溫杳一下車就看見大片大片的海,日光下水面波瀾起伏,像是一塊絲滑的藍綢點綴着金箔。

耀眼得壯觀。

幾個人互相幫忙着把設備扛到了前邊,溫杳剛站定,就聽見有在叫陸京航。

原來他一大早就過來這了。

怪不得沒看見他人。

溫杳戳了戳嘴角,低着頭擺弄着支架。

過一會。

斌子過來,手上提着一袋東西。

“不好意思打擾一下,這邊是不給随便進來的,所以你們得換上工作服和穿救生衣。”

何躍停下手頭的動作,嚯了聲,“還以為是什麽事呢。”

他接過,轉頭分給大家。

這工作服很寬大,直接套上就行,但是只有三件救生衣。

溫杳拎的那一件剛好有點緊。

兒童款的吧。

她皺了下眉,低頭紮進腰帶。

陸京航剛剛低頭和斌子說着什麽,拿着望遠鏡站在橫杠上朝遠處看。

不經意回頭,看見低頭在紮腰帶的女生時眼神一暗。

上下掃了一眼,不知道想到什麽。

轉頭對斌子說,“再找一件大一點的救生衣給我。”

斌子應了聲是,扭頭回去隔層翻了一件出來,陸京航接過直接朝溫杳走去。

“穿這個。”

溫杳身上穿的那件很緊身收腰,紮緊的腰帶直接将她的好身材顯露無遺。

陸京航只看了一眼喉嚨就有些熱。

溫杳接過,馬上換下,結果剛扣好扣子,直接就彈開了。“太松了系不緊。”

陸京航垂眼,伸手拉過腰帶直接扣上打了個死結。

聲音微微沙啞開口,“不松,剛好。”

溫杳:“……”

時間指向九點半。

不遠處白茫茫的一片裏突然露出了一根桅杆,最頂端飄着一面五星紅旗。

港口水面開闊,視野很好,白色的艦艇劈開海浪直直朝岸邊開來,這還是溫杳第一次看見戰艦歸港的場面。

但是從看到到靠岸,時間不長不短花了半個小時。

溫杳蹲得有些久。

起身的時候一雙腿已經麻了。

慢吞吞地站起來,溫杳小聲地倒抽了口氣,手臂就被陸京航一把拽住。

距離溫杳不遠處有幾個人。

好在他們都在忙着拍攝,沒看過來。

“謝謝。”

陸京航唇角動了下,瞥了一眼她的腳,那句“腿不好”被及時咽下,過了一會,才說了句,“天氣不好,不要蹲太久。”

溫杳頓了下,點了個頭,腳已經緩過那股勁了。

戰艦歸港之後還有很多事情要做,一行人杵在那不是很方便,所幸已經拍攝到需要的素材,和軍隊道別,先行回了基地。
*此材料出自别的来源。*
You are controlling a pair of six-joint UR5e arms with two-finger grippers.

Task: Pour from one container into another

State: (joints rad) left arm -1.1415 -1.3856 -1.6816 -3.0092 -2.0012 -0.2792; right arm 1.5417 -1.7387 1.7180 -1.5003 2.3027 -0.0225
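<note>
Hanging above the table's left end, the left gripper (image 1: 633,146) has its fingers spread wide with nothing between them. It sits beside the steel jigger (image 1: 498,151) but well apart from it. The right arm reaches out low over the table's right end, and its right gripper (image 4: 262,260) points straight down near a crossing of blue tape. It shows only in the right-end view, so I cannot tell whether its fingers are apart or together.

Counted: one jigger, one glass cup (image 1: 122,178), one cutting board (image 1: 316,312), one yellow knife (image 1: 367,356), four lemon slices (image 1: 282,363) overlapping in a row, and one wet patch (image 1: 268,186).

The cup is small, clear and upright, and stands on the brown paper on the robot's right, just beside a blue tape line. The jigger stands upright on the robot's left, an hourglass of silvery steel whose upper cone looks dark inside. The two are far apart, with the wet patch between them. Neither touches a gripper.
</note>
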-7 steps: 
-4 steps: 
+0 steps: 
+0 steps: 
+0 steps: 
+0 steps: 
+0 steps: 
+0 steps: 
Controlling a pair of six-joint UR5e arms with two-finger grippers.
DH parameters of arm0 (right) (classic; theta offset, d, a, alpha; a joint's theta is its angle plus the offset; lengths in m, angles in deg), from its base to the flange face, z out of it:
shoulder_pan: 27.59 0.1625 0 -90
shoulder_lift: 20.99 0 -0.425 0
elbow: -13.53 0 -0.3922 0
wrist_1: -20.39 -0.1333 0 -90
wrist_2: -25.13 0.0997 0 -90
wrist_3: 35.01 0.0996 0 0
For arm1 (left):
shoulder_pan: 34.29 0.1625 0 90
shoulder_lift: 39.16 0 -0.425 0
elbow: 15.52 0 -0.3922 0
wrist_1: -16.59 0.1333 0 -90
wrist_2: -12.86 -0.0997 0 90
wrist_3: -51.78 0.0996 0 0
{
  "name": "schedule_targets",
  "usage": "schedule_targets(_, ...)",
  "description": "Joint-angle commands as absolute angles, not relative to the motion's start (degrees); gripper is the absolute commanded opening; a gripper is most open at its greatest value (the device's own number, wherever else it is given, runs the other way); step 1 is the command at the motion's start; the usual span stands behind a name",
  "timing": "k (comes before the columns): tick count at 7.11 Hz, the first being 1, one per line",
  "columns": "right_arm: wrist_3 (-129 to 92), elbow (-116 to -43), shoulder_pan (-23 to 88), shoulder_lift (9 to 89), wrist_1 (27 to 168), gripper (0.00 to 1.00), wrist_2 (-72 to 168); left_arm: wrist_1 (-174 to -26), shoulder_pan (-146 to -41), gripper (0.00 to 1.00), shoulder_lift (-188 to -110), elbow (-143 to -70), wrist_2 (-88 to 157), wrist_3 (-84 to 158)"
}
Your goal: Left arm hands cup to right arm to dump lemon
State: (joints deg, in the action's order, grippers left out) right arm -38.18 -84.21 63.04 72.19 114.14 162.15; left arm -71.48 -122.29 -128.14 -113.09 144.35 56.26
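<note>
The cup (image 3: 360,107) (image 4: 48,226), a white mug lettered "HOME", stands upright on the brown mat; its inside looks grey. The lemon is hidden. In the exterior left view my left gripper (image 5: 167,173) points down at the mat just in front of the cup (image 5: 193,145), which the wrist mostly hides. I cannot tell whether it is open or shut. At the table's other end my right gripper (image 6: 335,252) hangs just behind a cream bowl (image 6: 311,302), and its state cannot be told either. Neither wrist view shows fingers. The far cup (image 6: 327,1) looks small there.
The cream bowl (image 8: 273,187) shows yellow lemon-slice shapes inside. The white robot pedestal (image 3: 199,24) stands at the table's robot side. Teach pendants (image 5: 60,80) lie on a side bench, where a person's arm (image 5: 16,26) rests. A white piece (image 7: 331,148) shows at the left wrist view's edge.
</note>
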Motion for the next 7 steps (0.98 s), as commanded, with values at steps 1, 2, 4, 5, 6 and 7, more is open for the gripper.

本來預拍攝的時間是一個月,但是臺裏突然有人離職,拍攝周期也得跟着變化,足足提前了十日。

也就說十日之內要拍足制作記錄片的素材。

這天小組開完會,林組長分配任務。

考慮到設備問題,每一分組都盡量有男生,文希和另一個男生去港口,溫杳和何躍去林中的沙地。

“時間很急,大家就做好自己手頭上的工作就好,辛苦了。”

整理好資料,溫杳回宿舍拿上相機就跟着何躍出去了。

剛下樓,就和陸京航迎面碰上。

他帶隊剛好經過,要去草場操練。

“去哪?”他問。

溫杳答,“出去踩下點。”

“嗯,”陸京航漫不經心看了站在車旁的何躍,神色不是很好,“早點回來。”

溫杳察覺到他的情緒不是很高,但又說不出為什麽,皺了下眉,還是應了聲,“好。”

目送溫杳和何躍上車出去。

淩珩湊上來,“航哥,那記者是不是對你有意思啊,怎麽老是看着你。”

這話合聽,陸京航勾了勾嘴角,拍了這小子的後腦勺。

“可能是吧。”

快立冬了,這幾天天氣不是很穩定,臨淮市的雨季有一個規律,那就是節氣前後必定會降雨。

港口風大,溫杳還想着他們來沙場真走運。

結果景是拍完了,但回程途中突然下了暴雨,基地這邊基本都是泥地,路都不好走。

前面沙場還有人在繼續訓練,何躍讓她等會他去把車開過來。

“溫杳姐,你先在這避一下雨。”

她應聲好,提着很重的一袋攝像儀器站在沙場外面一個亭子等她。

入了冬的風像是能滲進人骨子裏的,溫杳站那麽一會就凍得直哆嗦。

何躍很快就把車開來,他從裏推開副駕駛的門,結果剛一擡眼就驚呼一聲,“溫杳姐小心!”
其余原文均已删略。